"Trataram-nos como animais". Dianov recorda tortura às mãos da Rússia
Aquele que foi um dos defensores de Mariupol pintou um retrato de tortura às mãos das forças russas, cujos centros de detenção comparou com os campos de concentração nazis.
© Getty Images
Mundo Ucrânia/Rússia
Quando foi libertado, Mykhailo Dianov, de 42 anos, estava irreconhecível. A fotografia do soldado ucraniano correu o mundo, evidenciando as consequências de quatro meses em cativeiro às mãos da Rússia. Em entrevista à Sky News, aquele que foi um dos últimos soldados a defender Mariupol, na siderúrgica de Azovstal, recordou a detenção, pautada por tortura e por condições desumanas.
“Em Azovstal, pensávamos que era o fim”, começou por revelar Dianov, descrito pela jornalista Sally Lockwood como tendo um rosto envelhecido, e roupas que lhe caíam do corpo.
O soldado ucraniano foi capturado enquanto defendia Mariupol, tendo sido libertado entre 215 prisioneiros, a 21 de setembro. Em troca, Moscovo recebeu 55 russos e o ex-deputado ucraniano Viktor Medvedchuk, considerado próximo do presidente russo, Vladimir Putin, acusado de alta traição por Kyiv.
“Acreditem em mim; depois de um mês de fome, quando fechamos os olhos, esquecemo-nos da nossa família, do nosso país, tudo. A única coisa em que pensamos é comida”, confessou.
Na verdade, Dianov perdeu 40 quilos durante a sua estadia na prisão de Olenivka, em Donetsk. Para o ucraniano, o local assemelha-se a um campo de concentração nazi, onde os prisioneiros de guerra eram deixados à fome e torturados.
Left: Ukrainian marine Mykhailo Dianov inside the Azovstal steel plant during the siege of Mariupol in May.
— The Kyiv Independent (@KyivIndependent) September 23, 2022
Right: Dianov in a Kyiv hospital after his release from Russian captivity in late September.
Olena Lavrushko/Dmytro 'Orest' Kozatskyi pic.twitter.com/C681jJPOxj
“Era impossível comer. Tínhamos 30 segundos para cada refeição. Em 30 segundos, tínhamos de comer tudo o que pudéssemos. O pão era deliberadamente duro. Quem não tivesse dentes não conseguia comer a tempo”, recordou, acrescentando que, após 30 segundos, “tínhamos de parar”.
“Tínhamos de nos levantar logo e correr. Era assim a toda a hora. Trataram-nos como animais”, complementou.
Quem se atrevesse a apanhar uma baga do chão arriscava-se a ser torturado e colocado em solitária, segundo o defensor de Mariupol. Seria também espancado com paus, e alvo de choques elétricos e de agulhas nas unhas.

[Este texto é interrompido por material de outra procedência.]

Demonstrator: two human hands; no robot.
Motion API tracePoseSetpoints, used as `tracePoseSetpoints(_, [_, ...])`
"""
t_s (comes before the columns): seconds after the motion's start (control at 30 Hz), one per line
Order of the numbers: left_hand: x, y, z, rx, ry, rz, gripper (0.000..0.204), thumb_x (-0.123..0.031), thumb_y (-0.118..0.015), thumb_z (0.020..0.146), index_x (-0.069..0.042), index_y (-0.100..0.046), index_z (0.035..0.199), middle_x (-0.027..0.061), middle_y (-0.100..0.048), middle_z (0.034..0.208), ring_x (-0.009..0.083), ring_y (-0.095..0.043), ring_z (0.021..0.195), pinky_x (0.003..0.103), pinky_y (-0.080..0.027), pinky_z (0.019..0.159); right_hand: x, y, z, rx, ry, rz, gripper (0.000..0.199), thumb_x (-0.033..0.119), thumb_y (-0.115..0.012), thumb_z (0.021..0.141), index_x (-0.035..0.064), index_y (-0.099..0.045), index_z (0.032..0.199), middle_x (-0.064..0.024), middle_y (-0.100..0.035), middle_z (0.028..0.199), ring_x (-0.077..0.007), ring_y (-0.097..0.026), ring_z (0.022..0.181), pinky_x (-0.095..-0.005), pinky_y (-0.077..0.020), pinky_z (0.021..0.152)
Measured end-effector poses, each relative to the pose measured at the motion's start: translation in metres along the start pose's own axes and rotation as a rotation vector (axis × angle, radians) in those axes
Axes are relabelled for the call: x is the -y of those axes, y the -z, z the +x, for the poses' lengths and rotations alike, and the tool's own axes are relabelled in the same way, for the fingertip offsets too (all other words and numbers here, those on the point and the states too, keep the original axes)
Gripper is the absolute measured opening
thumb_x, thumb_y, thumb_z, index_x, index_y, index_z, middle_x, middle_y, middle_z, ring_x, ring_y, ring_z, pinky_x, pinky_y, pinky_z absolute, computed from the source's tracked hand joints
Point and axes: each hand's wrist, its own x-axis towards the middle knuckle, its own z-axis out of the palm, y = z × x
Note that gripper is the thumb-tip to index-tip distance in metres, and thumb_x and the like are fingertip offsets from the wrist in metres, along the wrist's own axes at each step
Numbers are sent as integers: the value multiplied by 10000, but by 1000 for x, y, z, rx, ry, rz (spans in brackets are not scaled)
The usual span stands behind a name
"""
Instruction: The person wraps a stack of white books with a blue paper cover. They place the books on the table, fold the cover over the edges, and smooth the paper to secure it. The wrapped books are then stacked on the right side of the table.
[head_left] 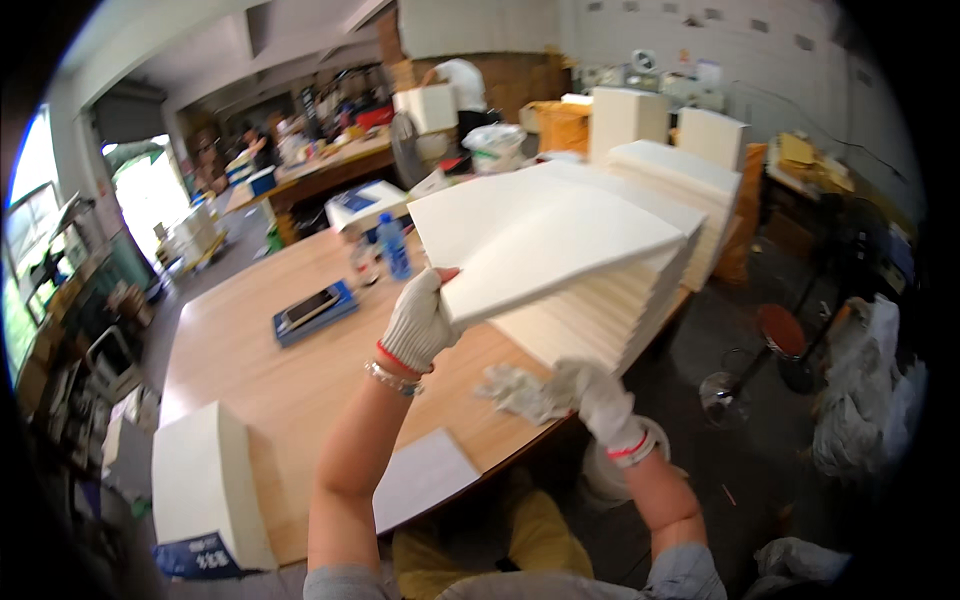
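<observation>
Held a smooth white paper sheaf (565, 250) by its near left corner in the ribbed-knit left grip (418, 318), slanted over a stepped paper stack (625, 305) on the counter (270, 385). Had the right grip (597, 398) low at the near edge, against crumpled white fabric (515, 390); could not tell wide from narrow through the blur. Saw bare wood-grain room leftward, up to a glossy phone (311, 308) on a flat blue box (335, 322). Saw dark floor (675, 395) beyond the right edge.
</observation>
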Motion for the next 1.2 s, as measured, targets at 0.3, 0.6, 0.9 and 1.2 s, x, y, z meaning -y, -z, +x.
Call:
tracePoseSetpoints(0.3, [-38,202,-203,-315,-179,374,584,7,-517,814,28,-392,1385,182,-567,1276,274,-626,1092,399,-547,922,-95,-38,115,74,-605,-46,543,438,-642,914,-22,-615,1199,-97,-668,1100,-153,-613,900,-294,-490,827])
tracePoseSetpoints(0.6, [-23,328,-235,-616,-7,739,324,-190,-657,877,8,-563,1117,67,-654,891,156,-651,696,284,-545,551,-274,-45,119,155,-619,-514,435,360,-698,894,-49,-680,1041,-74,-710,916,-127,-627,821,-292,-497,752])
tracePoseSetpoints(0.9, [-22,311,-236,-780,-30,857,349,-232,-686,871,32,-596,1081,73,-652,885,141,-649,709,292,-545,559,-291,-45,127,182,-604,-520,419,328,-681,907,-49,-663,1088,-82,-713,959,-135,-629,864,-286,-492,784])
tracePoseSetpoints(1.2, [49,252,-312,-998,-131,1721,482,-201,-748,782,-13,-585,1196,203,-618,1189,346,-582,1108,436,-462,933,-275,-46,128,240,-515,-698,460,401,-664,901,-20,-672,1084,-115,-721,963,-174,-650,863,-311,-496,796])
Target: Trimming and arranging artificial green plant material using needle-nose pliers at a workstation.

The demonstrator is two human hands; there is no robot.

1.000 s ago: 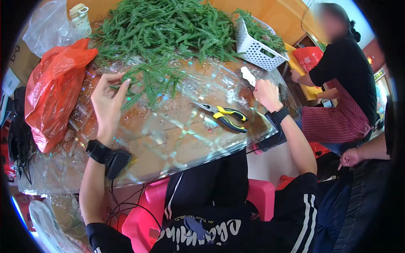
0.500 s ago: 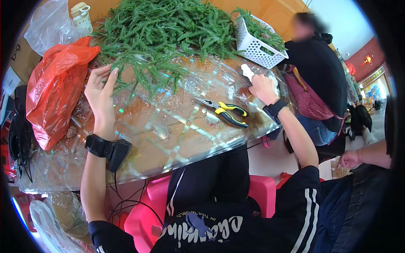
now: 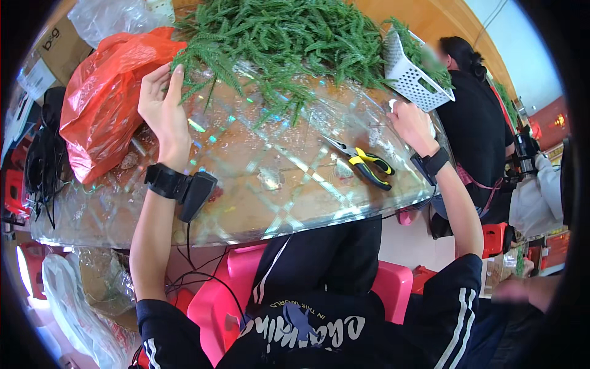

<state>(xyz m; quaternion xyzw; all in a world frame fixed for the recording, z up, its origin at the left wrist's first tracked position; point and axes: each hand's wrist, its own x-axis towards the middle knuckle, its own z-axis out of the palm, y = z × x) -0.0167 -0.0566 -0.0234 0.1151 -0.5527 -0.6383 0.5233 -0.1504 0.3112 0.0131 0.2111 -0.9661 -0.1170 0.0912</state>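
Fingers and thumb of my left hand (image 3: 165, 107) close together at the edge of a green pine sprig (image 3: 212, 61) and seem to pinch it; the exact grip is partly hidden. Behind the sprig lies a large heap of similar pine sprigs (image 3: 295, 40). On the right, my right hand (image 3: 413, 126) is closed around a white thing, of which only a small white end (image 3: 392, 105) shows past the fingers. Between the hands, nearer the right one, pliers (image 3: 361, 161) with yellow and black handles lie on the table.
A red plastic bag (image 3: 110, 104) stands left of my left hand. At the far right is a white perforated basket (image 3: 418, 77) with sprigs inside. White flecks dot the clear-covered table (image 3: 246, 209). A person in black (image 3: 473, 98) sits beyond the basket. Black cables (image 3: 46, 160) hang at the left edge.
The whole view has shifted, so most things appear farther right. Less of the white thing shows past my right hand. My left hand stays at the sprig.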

Ainda que as celas tivessem capacidade para 150 pessoas, o soldado viu-se encarcerado com 800 prisioneiros. Como consequência, os músculos das suas pernas ficaram desgastados, e andar é um desafio.
Conforme adiantou Olena Lavrushko, irmã de Dianov, ao jornal ucraniano Pravda, o irmão ficou ferido em Mariupol e não recebeu cuidados médicos enquanto estava em cativeiro. No momento do ataque que vitimou 50 prisioneiros de Olenivka, em julho, Dianov estava noutro local, a receber tratamento – uma operação “imprudente”, realizada com um alicate, e sem anestesia. Agora, o soldado foi levado para um hospital militar, mas precisa de ganhar 20 quilos antes que os médicos o possam operar.
No entanto, o momento pelo qual os prisioneiros esperavam acabaria por chegar.
“Fomos completamente despidos. Tiraram os nossos gessos, tudo. Revistaram-nos. Estivemos de estar agachados durante cinco horas. Sem banco, é claro. Simplesmente esperámos. Não sabíamos o que nos ia acontecer”, detalhou.
Questionado sobre o arranhão que carrega no nariz, Dianov foi taxativo: “Fita adesiva.”
“Enrolaram fita adesiva à volta da minha cabeça e empurraram as minhas pernas contra o meu estômago. Passei um dia, um dia e meio assim”, contou.
O soldado viajou durante 36 horas nestas condições, sem saber qual o seu destino. Foi apenas quando lhe removeram a fita adesiva que percebeu que estava de volta à Ucrânia.
“Toda a gente está traumatizada. Considero-me uma pessoa forte mentalmente, mas muitas coisas perderam o seu valor”, rematou.